§ **Problem details**:
Print the listing below exactly, leaving nothing out.

§ **Data supplied**:

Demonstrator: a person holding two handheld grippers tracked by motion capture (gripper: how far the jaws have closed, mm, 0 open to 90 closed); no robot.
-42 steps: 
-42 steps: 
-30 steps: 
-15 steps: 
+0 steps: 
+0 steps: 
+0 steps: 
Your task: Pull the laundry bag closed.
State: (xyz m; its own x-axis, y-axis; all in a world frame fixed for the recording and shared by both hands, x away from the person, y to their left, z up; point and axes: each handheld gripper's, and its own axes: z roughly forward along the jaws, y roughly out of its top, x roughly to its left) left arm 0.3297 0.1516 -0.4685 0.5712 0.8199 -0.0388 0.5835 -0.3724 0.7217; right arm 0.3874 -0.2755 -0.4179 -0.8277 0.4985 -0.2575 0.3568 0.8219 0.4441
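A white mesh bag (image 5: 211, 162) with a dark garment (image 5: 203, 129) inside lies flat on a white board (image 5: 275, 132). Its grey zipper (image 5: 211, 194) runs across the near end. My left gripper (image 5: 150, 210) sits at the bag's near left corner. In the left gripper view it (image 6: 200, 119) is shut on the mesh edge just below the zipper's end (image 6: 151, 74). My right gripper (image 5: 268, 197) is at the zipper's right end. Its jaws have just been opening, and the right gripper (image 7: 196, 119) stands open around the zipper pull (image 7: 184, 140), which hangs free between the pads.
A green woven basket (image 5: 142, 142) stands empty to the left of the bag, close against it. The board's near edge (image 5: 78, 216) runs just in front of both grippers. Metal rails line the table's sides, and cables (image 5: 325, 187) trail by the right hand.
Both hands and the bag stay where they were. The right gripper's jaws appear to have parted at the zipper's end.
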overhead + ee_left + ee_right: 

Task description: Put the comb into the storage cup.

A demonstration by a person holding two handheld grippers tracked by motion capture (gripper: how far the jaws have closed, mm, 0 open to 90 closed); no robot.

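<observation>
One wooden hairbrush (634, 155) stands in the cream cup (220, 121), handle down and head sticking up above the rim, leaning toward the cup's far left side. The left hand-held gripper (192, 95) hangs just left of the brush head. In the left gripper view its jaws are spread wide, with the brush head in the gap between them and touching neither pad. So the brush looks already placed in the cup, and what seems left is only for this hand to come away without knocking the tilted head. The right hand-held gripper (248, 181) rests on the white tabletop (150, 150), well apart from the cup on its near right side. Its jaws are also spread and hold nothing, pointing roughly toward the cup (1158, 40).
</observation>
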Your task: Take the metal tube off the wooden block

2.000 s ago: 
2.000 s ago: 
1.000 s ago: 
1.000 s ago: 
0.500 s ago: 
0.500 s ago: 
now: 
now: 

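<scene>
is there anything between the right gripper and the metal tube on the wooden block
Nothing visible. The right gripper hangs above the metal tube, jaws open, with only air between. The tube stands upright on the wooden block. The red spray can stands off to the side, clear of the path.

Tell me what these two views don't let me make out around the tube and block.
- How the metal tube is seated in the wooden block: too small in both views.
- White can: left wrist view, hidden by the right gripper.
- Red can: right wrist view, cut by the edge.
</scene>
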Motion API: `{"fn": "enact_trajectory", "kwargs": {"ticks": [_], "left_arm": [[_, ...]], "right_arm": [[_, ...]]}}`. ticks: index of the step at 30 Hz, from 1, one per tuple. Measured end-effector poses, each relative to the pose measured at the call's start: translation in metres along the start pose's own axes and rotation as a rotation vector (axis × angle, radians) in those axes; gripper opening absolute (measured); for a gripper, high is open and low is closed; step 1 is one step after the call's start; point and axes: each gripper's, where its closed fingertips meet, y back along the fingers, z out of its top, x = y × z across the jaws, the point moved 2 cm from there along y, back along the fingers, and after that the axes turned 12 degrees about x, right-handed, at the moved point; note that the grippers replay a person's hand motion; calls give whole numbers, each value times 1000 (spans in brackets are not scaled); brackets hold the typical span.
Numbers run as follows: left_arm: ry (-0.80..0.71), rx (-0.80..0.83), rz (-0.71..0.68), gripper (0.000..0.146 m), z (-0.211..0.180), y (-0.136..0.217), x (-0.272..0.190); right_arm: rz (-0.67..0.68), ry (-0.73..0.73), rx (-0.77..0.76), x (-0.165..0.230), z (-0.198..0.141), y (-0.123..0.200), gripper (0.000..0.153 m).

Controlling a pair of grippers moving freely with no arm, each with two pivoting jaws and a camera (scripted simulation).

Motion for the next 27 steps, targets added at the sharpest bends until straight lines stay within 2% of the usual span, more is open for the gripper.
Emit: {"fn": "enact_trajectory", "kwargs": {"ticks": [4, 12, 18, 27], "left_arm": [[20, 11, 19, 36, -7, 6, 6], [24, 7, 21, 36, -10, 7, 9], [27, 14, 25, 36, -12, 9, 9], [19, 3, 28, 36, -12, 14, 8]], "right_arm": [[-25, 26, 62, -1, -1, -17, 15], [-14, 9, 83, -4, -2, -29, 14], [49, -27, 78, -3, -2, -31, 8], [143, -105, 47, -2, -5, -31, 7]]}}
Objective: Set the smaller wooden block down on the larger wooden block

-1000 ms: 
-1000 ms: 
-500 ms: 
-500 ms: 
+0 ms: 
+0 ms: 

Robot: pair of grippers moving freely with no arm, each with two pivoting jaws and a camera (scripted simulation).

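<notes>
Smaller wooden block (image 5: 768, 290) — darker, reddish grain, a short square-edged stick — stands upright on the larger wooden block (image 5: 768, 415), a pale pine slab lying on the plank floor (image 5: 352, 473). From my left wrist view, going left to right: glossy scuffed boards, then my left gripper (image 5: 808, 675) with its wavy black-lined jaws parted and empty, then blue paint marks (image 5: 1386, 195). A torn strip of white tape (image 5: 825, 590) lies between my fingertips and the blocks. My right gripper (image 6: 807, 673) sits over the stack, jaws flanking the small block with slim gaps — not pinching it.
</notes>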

§ **Worked solution**:
Demonstrator: a person holding two handheld grippers tracked by motion capture (gripper: how far the jaws have closed, mm, 0 open to 90 closed); no robot.
-42 steps: 
-42 steps: 
-30 steps: 
-15 steps: 
+0 steps: 
+0 steps: 
+0 steps: 
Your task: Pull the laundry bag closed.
State: (xyz m; its own x-axis, y-axis; all in a world frame fixed for the recording and shared by both hands, x away from the person, y to their left, z up; point and axes: each handheld gripper's, and its own axes: z roughly forward along the jaws, y roughly out of its top, x roughly to its left) left arm 0.3297 0.1516 -0.4685 0.5712 0.8199 -0.0388 0.5835 -0.3724 0.7217; right arm 0.3874 -0.2755 -0.4179 -0.8277 0.4985 -0.2575 0.3568 0.8219 0.4441
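A white mesh bag (image 5: 211, 162) with a dark garment (image 5: 203, 129) inside lies flat on a white board (image 5: 275, 132). Its grey zipper (image 5: 211, 194) runs across the near end. My left gripper (image 5: 150, 210) sits at the bag's near left corner. In the left gripper view it (image 6: 200, 119) is shut on the mesh edge just below the zipper's end (image 6: 151, 74). My right gripper (image 5: 268, 197) is at the zipper's right end. Its jaws have just been opening, and the right gripper (image 7: 196, 119) stands open around the zipper pull (image 7: 184, 140), which hangs free between the pads.
A green woven basket (image 5: 142, 142) stands empty to the left of the bag, close against it. The board's near edge (image 5: 78, 216) runs just in front of both grippers. Metal rails line the table's sides, and cables (image 5: 325, 187) trail by the right hand.
Both hands and the bag stay where they were. The right gripper's jaws appear to have parted at the zipper's end.
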overhead + ee_left + ee_right: 

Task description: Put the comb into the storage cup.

A demonstration by a person holding two handheld grippers tracked by motion capture (gripper: how far the jaws have closed, mm, 0 open to 90 closed); no robot.

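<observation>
One wooden hairbrush (634, 155) stands in the cream cup (220, 121), handle down and head sticking up above the rim, leaning toward the cup's far left side. The left hand-held gripper (192, 95) hangs just left of the brush head. In the left gripper view its jaws are spread wide, with the brush head in the gap between them and touching neither pad. So the brush looks already placed in the cup, and what seems left is only for this hand to come away without knocking the tilted head. The right hand-held gripper (248, 181) rests on the white tabletop (150, 150), well apart from the cup on its near right side. Its jaws are also spread and hold nothing, pointing roughly toward the cup (1158, 40).
</observation>
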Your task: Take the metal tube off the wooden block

2.000 s ago: 
2.000 s ago: 
1.000 s ago: 
1.000 s ago: 
0.500 s ago: 
0.500 s ago: 
now: 
now: 

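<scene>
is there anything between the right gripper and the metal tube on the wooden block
Nothing visible. The right gripper hangs above the metal tube, jaws open, with only air between. The tube stands upright on the wooden block. The red spray can stands off to the side, clear of the path.

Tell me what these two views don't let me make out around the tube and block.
- How the metal tube is seated in the wooden block: too small in both views.
- White can: left wrist view, hidden by the right gripper.
- Red can: right wrist view, cut by the edge.
</scene>
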Motion API: `{"fn": "enact_trajectory", "kwargs": {"ticks": [_], "left_arm": [[_, ...]], "right_arm": [[_, ...]]}}`. ticks: index of the step at 30 Hz, from 1, one per tuple. Measured end-effector poses, each relative to the pose measured at the call's start: translation in metres along the start pose's own axes and rotation as a rotation vector (axis × angle, radians) in those axes; gripper opening absolute (measured); for a gripper, high is open and low is closed; step 1 is one step after the call's start; point and axes: each gripper's, where its closed fingertips meet, y back along the fingers, z out of its top, x = y × z across the jaws, the point moved 2 cm from there along y, back along the fingers, and after that the axes turned 12 degrees about x, right-handed, at the moved point; note that the grippers replay a person's hand motion; calls give whole numbers, each value times 1000 (spans in brackets are not scaled); brackets hold the typical span.
Numbers run as follows: left_arm: ry (-0.80..0.71), rx (-0.80..0.83), rz (-0.71..0.68), gripper (0.000..0.146 m), z (-0.211..0.180), y (-0.136..0.217), x (-0.272..0.190); right_arm: rz (-0.67..0.68), ry (-0.73..0.73), rx (-0.77..0.76), x (-0.165..0.230), z (-0.198..0.141), y (-0.123..0.200), gripper (0.000..0.153 m).

Controlling a pair of grippers moving freely with no arm, each with two pivoting jaws and a camera (scripted simulation).

Motion for the next 27 steps, targets added at the sharpest bends until straight lines stay within 2% of the usual span, more is open for the gripper.
Emit: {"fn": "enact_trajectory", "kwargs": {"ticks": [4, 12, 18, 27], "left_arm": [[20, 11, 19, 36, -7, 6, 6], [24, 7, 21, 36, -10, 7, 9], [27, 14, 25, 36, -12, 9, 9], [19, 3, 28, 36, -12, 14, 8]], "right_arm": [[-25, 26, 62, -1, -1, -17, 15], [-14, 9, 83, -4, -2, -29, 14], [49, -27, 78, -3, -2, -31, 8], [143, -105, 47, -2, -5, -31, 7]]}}
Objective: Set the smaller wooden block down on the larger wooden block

-1000 ms: 
-1000 ms: 
-500 ms: 
-500 ms: 
+0 ms: 
+0 ms: 

Robot: pair of grippers moving freely with no arm, each with two pivoting jaws and a camera (scripted simulation).

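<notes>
Smaller wooden block (image 5: 768, 290) — darker, reddish grain, a short square-edged stick — stands upright on the larger wooden block (image 5: 768, 415), a pale pine slab lying on the plank floor (image 5: 352, 473). From my left wrist view, going left to right: glossy scuffed boards, then my left gripper (image 5: 808, 675) with its wavy black-lined jaws parted and empty, then blue paint marks (image 5: 1386, 195). A torn strip of white tape (image 5: 825, 590) lies between my fingertips and the blocks. My right gripper (image 6: 807, 673) sits over the stack, jaws flanking the small block with slim gaps — not pinching it.
</notes>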

That completes the answer.